TO DO :: The whole listing below needs to be retyped without a single change.
DATA SEGMENT: Begin
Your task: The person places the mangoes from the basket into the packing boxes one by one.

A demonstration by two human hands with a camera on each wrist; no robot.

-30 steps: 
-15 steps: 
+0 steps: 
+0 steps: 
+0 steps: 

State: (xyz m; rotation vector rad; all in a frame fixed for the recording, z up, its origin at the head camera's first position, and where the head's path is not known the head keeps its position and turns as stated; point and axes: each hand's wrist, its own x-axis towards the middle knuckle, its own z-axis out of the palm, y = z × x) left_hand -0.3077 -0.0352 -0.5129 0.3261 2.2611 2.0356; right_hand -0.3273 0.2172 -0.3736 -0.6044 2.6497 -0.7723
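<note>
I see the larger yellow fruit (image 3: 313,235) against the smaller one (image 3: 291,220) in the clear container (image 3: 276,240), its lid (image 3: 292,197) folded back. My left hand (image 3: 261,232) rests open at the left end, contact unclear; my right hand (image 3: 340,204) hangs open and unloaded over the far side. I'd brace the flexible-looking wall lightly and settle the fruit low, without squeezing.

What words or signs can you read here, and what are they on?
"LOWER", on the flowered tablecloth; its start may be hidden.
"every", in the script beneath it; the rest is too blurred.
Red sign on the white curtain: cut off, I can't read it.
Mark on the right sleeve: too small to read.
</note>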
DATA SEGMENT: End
EXPECTED ANSWER ::
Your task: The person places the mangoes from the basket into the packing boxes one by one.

A demonstration by two human hands with a camera on each wrist; no robot.

-30 steps: 
-15 steps: 
+0 steps: 
+0 steps: 
+0 steps: 

State: (xyz m; rotation vector rad; all in a frame fixed for the recording, z up, its origin at the head camera's first position, and where the head's path is not known the head keeps its position and turns as stated; point and axes: each hand's wrist, its own x-axis towards the middle knuckle, its own z-axis out of the palm, y = z × x) left_hand -0.3077 -0.0352 -0.5129 0.3261 2.2611 2.0356; right_hand -0.3273 0.2172 -0.3736 -0.6044 2.6497 -0.7723
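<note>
I see the larger yellow fruit (image 3: 313,235) against the smaller one (image 3: 291,220) in the clear container (image 3: 276,240), its lid (image 3: 292,197) folded back. My left hand (image 3: 261,232) rests open at the left end, contact unclear; my right hand (image 3: 340,204) hangs open and unloaded over the far side. I'd brace the flexible-looking wall lightly and settle the fruit low, without squeezing.

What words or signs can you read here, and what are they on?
"LOWER", on the flowered tablecloth; its start may be hidden.
"every", in the script beneath it; the rest is too blurred.
Red sign on the white curtain: cut off, I can't read it.
Mark on the right sleeve: too small to read.
</note>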

No further output is required.